- _Instructions for the task_
This exercise calls for retyping every line below exactly, with the images omitted.

_ _ _ _

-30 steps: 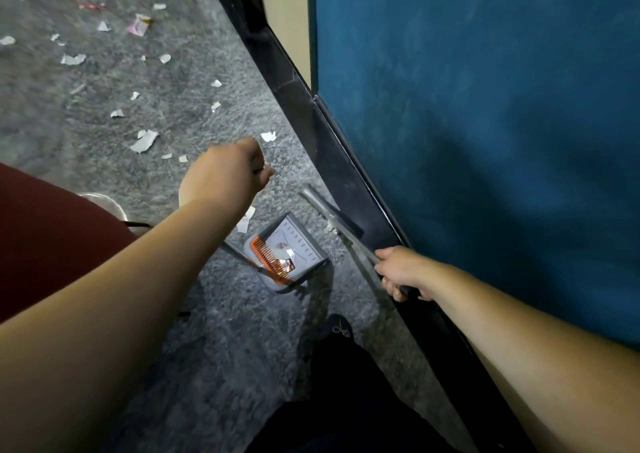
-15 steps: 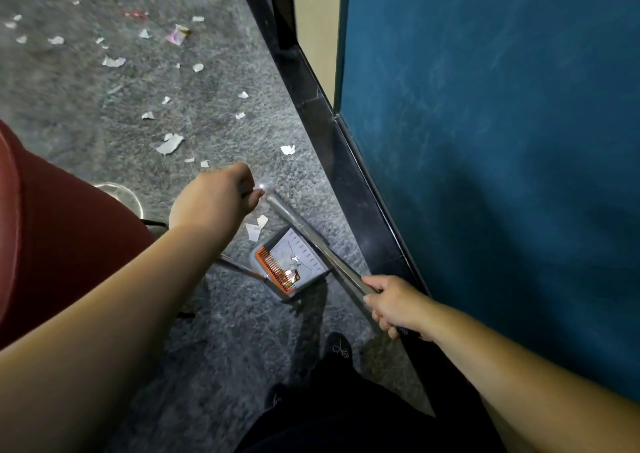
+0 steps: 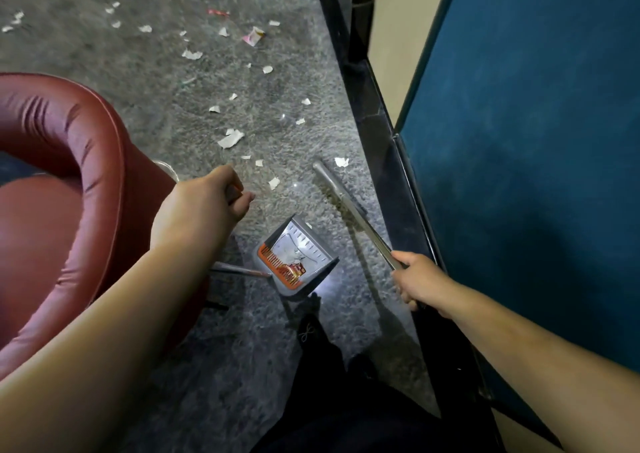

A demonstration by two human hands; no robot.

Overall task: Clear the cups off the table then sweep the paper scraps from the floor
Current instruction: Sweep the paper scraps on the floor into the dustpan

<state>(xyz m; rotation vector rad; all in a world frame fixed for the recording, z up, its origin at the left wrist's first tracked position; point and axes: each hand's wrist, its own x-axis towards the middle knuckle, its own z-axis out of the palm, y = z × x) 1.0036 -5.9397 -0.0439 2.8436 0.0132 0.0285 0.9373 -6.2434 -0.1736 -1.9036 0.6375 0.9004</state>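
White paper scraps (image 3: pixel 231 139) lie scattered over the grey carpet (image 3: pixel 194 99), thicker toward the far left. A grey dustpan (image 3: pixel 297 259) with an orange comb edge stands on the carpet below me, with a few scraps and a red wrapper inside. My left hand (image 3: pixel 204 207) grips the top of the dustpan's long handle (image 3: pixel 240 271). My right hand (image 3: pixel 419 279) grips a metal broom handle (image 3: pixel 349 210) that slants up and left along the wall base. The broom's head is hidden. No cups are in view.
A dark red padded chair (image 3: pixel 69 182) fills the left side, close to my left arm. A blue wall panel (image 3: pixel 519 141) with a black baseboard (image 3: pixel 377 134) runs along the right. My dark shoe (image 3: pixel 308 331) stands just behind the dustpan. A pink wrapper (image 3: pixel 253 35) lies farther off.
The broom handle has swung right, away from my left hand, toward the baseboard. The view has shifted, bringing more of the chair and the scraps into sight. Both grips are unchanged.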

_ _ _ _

- _Exercise answer_
-30 steps: 
-15 steps: 
+0 steps: 

A demonstration by two human hands; no robot.

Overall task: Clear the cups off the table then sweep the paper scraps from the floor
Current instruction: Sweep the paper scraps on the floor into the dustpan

<state>(xyz m; rotation vector rad; all in a world frame fixed for the recording, z up, its origin at the left wrist's first tracked position; point and axes: each hand's wrist, its own x-axis towards the middle knuckle, its own z-axis out of the palm, y = z × x) 1.0036 -5.9397 -0.0439 2.8436 0.0132 0.0285 0.9373 -6.2434 -0.1736 -1.9036 0.6375 0.9004</state>
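White paper scraps (image 3: pixel 231 139) lie scattered over the grey carpet (image 3: pixel 194 99), thicker toward the far left. A grey dustpan (image 3: pixel 297 259) with an orange comb edge stands on the carpet below me, with a few scraps and a red wrapper inside. My left hand (image 3: pixel 204 207) grips the top of the dustpan's long handle (image 3: pixel 240 271). My right hand (image 3: pixel 419 279) grips a metal broom handle (image 3: pixel 349 210) that slants up and left along the wall base. The broom's head is hidden. No cups are in view.
A dark red padded chair (image 3: pixel 69 182) fills the left side, close to my left arm. A blue wall panel (image 3: pixel 519 141) with a black baseboard (image 3: pixel 377 134) runs along the right. My dark shoe (image 3: pixel 308 331) stands just behind the dustpan. A pink wrapper (image 3: pixel 253 35) lies farther off.
The broom handle has swung right, away from my left hand, toward the baseboard. The view has shifted, bringing more of the chair and the scraps into sight. Both grips are unchanged.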

The answer contains nothing further.